Following the initial filtering and visualization of the dataset, further investigation was conducted to understand the structure and distribution of sequences. The dataset consists of 574,945 rows, representing sensor readings across various sequences. Analysis revealed that the data is sorted by sequence_id and sequence_counter, ranging from sequence number 7 (SEQ_000007) to sequence number 65,531 (SEQ_065531). However, the sequence IDs are not consecutive, indicating gaps in the numbering. This non-sequential nature suggests possible data selection, filtering, or missing entries in the original collection process, which could impact modeling strategies such as sequence-based feature engineering or handling of temporal dependencies.

To illustrate the structure at the end of the dataset, Table 5 presents the tail of the data, showing the final rows of the last sequence (SEQ_065531). This complements the head shown earlier, highlighting variations in sequence lengths; for instance, the displayed portion of the last sequence spans counters 43 to 52, suggesting sequences can vary in duration based on the gesture performed.
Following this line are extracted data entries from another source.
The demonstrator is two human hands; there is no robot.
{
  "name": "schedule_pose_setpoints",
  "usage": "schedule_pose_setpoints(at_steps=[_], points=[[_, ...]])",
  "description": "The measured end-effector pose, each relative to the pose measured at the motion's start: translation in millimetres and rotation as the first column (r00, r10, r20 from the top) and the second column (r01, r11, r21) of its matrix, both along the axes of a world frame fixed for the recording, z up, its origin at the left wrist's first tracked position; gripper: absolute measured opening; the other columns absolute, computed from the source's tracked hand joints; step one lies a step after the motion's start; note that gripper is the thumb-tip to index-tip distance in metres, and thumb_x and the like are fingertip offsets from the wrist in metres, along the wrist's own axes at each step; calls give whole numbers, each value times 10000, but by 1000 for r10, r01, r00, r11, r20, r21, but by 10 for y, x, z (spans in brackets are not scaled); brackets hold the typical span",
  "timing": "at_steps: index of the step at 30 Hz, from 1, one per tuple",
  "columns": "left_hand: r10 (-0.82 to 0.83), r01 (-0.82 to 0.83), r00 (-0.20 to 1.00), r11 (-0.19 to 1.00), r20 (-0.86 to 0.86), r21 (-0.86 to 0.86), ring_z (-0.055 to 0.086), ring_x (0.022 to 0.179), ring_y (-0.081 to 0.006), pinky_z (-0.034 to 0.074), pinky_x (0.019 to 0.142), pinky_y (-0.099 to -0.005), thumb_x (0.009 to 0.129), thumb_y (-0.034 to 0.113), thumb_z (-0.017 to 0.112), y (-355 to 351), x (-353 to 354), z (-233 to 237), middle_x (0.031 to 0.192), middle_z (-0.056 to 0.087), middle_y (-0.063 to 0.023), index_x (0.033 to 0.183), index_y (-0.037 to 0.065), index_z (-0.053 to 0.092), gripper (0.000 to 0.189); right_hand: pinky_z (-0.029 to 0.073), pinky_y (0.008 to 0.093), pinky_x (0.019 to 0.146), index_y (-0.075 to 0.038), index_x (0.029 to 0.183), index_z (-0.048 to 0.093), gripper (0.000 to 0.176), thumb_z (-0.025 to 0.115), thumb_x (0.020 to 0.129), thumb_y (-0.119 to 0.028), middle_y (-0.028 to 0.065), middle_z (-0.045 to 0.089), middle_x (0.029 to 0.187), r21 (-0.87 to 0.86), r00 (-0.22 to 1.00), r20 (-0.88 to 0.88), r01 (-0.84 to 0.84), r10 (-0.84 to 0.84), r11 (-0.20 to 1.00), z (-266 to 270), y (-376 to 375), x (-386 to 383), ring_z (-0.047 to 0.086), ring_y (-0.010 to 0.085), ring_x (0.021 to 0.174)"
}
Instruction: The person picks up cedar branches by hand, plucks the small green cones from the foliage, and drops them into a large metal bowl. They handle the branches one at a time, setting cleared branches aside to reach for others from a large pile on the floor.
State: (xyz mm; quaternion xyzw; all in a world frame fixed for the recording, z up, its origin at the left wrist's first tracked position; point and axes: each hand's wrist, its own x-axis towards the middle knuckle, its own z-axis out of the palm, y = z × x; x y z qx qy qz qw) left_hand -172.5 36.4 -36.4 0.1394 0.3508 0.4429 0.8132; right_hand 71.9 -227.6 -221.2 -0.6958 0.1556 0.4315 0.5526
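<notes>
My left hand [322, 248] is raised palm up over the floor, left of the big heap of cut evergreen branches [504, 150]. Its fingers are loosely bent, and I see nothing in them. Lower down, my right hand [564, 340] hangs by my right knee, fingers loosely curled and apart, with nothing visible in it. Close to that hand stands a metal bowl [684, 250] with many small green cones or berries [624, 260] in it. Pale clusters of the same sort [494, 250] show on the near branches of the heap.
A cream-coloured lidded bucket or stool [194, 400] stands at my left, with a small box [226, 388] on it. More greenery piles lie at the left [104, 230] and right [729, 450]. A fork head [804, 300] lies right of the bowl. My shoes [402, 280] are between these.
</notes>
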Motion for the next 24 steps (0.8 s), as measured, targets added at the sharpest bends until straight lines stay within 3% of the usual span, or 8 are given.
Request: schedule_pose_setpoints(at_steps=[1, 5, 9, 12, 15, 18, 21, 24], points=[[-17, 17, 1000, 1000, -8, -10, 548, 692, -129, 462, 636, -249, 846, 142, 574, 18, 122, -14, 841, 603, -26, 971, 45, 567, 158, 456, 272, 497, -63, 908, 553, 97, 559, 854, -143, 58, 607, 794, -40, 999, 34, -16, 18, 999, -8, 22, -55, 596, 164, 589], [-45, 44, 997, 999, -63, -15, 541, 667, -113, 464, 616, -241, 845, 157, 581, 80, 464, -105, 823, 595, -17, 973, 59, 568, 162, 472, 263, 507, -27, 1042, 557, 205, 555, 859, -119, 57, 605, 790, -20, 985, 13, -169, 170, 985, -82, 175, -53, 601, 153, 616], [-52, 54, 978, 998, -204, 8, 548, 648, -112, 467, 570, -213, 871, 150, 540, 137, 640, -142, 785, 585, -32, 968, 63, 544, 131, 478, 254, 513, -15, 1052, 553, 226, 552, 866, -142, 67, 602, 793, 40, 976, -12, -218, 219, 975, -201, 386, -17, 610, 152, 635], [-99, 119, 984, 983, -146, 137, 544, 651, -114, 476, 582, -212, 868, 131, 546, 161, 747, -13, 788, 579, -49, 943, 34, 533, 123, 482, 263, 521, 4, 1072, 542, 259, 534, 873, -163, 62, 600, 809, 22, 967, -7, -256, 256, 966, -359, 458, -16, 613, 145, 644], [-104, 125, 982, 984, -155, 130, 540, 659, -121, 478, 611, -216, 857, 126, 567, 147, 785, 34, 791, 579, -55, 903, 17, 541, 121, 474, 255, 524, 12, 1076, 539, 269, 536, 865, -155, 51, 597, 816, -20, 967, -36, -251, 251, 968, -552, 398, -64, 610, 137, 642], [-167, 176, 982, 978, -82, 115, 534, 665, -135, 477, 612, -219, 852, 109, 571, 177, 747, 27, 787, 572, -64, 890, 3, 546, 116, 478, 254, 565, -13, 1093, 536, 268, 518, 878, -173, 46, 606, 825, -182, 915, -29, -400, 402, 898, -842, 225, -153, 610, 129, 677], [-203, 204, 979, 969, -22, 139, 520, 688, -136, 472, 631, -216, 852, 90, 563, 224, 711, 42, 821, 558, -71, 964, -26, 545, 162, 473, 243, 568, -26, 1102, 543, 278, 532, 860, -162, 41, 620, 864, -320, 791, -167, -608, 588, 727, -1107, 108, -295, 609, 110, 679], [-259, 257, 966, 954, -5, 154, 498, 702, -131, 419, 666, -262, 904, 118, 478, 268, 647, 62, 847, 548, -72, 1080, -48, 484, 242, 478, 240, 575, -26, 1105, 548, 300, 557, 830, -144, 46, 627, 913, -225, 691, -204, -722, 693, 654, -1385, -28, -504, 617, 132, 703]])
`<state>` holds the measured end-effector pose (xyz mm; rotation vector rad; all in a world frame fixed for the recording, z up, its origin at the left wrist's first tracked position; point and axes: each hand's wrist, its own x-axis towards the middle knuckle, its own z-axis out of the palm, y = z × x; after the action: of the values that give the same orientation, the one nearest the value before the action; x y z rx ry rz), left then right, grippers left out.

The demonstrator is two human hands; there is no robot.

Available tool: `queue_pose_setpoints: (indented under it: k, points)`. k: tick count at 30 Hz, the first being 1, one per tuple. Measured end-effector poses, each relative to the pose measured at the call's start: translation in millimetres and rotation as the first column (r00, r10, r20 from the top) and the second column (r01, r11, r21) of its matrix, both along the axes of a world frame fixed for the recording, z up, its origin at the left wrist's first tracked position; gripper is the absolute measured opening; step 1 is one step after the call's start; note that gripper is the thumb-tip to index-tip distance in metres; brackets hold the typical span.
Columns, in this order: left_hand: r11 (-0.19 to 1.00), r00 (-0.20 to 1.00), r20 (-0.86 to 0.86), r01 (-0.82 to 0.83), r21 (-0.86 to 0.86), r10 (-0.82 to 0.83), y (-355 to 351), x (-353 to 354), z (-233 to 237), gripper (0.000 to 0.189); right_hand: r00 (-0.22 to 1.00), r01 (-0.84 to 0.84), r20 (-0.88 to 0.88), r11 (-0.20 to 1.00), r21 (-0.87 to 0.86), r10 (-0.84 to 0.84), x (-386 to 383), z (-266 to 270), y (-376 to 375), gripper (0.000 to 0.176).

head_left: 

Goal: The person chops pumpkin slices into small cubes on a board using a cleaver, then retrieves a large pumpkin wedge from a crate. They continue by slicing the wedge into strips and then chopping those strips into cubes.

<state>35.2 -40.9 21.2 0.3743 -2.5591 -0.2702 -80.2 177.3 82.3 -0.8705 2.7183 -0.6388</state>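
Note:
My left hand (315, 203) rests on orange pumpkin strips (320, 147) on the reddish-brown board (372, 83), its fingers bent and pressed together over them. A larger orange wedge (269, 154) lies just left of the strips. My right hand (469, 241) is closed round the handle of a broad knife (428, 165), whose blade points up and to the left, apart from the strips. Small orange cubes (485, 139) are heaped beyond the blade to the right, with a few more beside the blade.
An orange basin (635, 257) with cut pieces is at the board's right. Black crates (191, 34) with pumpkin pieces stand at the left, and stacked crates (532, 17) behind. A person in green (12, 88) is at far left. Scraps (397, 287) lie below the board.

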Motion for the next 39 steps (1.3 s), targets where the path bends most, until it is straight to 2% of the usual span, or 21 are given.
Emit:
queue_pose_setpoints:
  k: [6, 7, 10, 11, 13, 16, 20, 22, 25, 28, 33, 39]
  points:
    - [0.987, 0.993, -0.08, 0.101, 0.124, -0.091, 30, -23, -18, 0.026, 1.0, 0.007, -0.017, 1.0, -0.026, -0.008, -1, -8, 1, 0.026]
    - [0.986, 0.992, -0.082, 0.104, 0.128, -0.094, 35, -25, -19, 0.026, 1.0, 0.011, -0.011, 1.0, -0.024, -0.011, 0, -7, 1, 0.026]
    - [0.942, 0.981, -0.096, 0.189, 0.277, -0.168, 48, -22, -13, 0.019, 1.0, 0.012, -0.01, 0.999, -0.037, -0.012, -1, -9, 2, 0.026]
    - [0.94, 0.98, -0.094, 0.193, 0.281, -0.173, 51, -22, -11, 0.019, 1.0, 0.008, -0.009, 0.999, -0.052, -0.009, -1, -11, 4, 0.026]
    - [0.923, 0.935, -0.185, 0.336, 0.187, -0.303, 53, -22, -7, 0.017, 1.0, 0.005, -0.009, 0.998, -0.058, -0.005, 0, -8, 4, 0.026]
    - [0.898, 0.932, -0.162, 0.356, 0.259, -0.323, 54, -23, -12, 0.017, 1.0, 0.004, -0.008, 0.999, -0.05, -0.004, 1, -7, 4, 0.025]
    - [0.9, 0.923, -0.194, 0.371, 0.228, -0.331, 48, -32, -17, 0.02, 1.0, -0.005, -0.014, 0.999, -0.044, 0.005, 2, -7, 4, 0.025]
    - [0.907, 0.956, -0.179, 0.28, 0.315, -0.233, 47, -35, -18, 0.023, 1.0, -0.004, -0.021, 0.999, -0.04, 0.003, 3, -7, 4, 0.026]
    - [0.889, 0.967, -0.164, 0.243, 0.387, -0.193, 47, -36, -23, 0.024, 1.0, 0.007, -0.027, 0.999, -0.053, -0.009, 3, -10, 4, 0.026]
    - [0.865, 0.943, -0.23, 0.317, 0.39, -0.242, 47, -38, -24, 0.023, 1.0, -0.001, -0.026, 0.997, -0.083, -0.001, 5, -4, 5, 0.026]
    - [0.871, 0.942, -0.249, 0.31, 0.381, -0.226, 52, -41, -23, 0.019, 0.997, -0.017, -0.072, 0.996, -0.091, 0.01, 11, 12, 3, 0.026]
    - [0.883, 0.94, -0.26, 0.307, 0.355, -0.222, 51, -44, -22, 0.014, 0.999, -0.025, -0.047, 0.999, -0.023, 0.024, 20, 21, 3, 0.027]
To investigate the non-sequential nature of the sequence IDs further, we extracted the numerical components from the unique sequence_id values (ranging from 7 to 65,531) and analyzed their distribution using a histogram with bins of length 1,000. This approach reveals the density of sequences across the number line, highlighting any large gaps or clustering. The histogram, shown in Figure 1, demonstrates a relatively uniform distribution, with each bin containing an average of 124 sequences (approximately 12% of the expected density if uniformly distributed over the range), a standard deviation of 11, and a coefficient of variation of 9%. These statistics indicate minimal large gaps, suggesting that while sequence numbers are sparse overall, the present sequences are evenly distributed without significant clustering or voids that might indicate systematic data loss.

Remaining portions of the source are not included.